As often happens, the Goldblatt character took on a life of his own. He grew literally and figuratively. Mark is of average weight and normal appetite; Goldblatt is an overweight glutton. Mark is always on the straight and narrow. Goldblatt plays every angle there is, and not always well. The character was terrific fun to write. And, after a while the name, well, it not only seemed right, it seemed inevitable. He was a keeper. So much so, that when I was asked to contribute a story to Long Island Noir, I chose to make Swann the protagonist, but added Goldblatt as the other main character.
Since it was a nice, little inside joke to use Mark’s name, I thought, hell, it might be fun to use other names of people I knew.
And so when I wanted to create a character that was an expert on rare books, because that’s the world Swann finds himself thrust into as part of his search for the daughter of a wealthy attorney, I used my friend and fellow writer, Ross Klavan, even giving the character some of Ross’s physical qualities.

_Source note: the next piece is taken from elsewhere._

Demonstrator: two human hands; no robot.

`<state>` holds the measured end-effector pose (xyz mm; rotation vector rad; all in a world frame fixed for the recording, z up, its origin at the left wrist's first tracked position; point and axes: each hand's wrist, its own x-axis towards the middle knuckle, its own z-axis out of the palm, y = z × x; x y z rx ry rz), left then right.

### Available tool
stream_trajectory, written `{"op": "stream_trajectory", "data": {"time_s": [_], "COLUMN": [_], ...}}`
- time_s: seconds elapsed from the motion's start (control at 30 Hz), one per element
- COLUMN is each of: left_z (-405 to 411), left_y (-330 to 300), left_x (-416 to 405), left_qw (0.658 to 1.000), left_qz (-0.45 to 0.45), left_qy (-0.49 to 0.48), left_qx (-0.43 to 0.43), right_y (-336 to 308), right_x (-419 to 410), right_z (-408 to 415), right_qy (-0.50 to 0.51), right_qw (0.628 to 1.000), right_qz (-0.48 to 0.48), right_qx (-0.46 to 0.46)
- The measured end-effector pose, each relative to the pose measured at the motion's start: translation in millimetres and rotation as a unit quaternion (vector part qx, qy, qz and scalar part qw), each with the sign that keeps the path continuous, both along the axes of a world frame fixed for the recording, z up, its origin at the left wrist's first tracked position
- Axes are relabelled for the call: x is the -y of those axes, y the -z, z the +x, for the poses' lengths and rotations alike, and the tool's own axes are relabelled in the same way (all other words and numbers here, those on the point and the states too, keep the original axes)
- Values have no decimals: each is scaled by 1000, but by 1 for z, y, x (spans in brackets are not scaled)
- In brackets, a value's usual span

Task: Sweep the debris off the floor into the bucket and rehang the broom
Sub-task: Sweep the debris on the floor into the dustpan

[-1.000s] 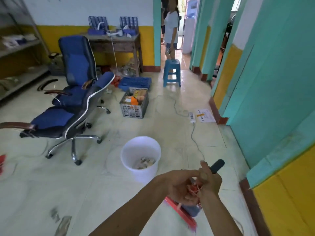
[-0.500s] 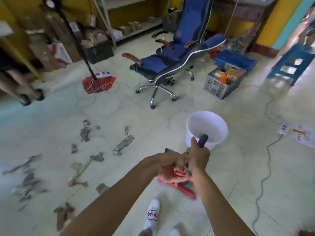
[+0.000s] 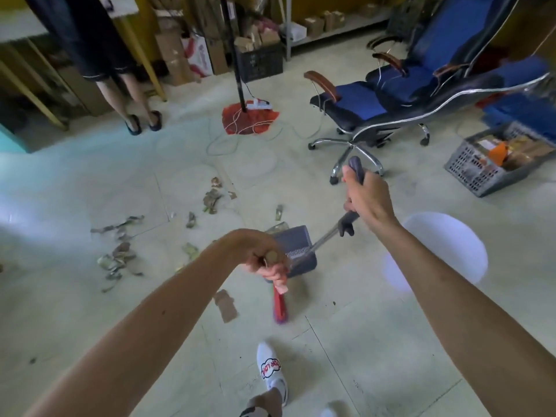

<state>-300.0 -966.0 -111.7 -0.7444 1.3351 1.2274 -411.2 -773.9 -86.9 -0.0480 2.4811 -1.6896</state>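
Hands have parted: left [image 3: 264, 260] grips broom [image 3: 279, 305], right [image 3: 365, 197] lifts dustpan [image 3: 298, 251].

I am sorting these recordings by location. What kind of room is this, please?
Probably a storeroom or back office, not a home. Metal shelving along the wall holds cardboard boxes, blue office chairs stand on the tiled floor, and a plastic crate of packaged goods sits nearby.

Red broom head [image 3: 279, 305]; grey dustpan [image 3: 296, 251]; white bucket [image 3: 442, 251]; brown debris [image 3: 120, 257]; blue chair [image 3: 391, 91]; pale floor tiles [image 3: 75, 182].
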Motion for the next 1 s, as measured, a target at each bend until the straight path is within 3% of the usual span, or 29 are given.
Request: {"op": "stream_trajectory", "data": {"time_s": [0.17,0.37,0.43,0.53,0.6,0.7,0.87,1.0], "left_z": [-12,-31,-42,-69,-96,-142,-222,-248], "left_y": [-29,-25,-10,26,49,77,109,128], "left_x": [69,107,111,113,117,129,167,211], "left_qw": [983,906,860,767,724,722,779,751], "left_qz": [-124,-246,-294,-373,-402,-410,-429,-462], "left_qy": [114,305,367,450,487,496,393,423], "left_qx": [-69,-161,-196,-266,-277,-255,-233,-209], "right_y": [-31,-66,-68,-63,-58,-57,-64,-75], "right_x": [35,60,69,80,84,87,75,62], "right_z": [-49,-114,-139,-183,-217,-271,-349,-392], "right_qy": [-51,-61,-83,-103,-98,-63,-63,-142], "right_qw": [993,980,989,992,989,990,995,987], "right_qz": [83,122,52,-74,-108,-113,-75,-46], "right_qx": [-69,-143,-109,-9,37,47,26,55]}}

Swann’s search takes him up to Syracuse University, where he meets an unconventional English professor. This became Richard Dubin, a professor friend of mine, who teaches film and television at the Newhouse School, where I once taught. As with Klavan, it seemed quite natural to give this character some of Dubin’s physical traits.
I didn’t bother asking permission of any of these friends, knowing I could always change the names once the book was finished. But when I mentioned it to them, none of them seemed disturbed. In fact, they were pleased. What I didn’t expect, though, was that each of them wanted to be a villain. Another surprise was that not one of them asked to read the manuscript. They didn’t care how they were portrayed, just that I spelled their names right.
I’d be lying if I didn’t think about the potential promotional possibilities of using real names. They’d tell their friends about the book. They’d Facebook and Twitter about it. Something like, “Hey, guess what, friends, I’m a character in a new detective novel.” And, of course, all their friends would rush out to their local bookstore and purchase the book. One unexpected benefit is that Richard Dubin has invited me up to Syracuse University to interview me, one on one, in front of the Newhouse students and faculty. My only question is, which Dubin will show up? The real one or the one I created?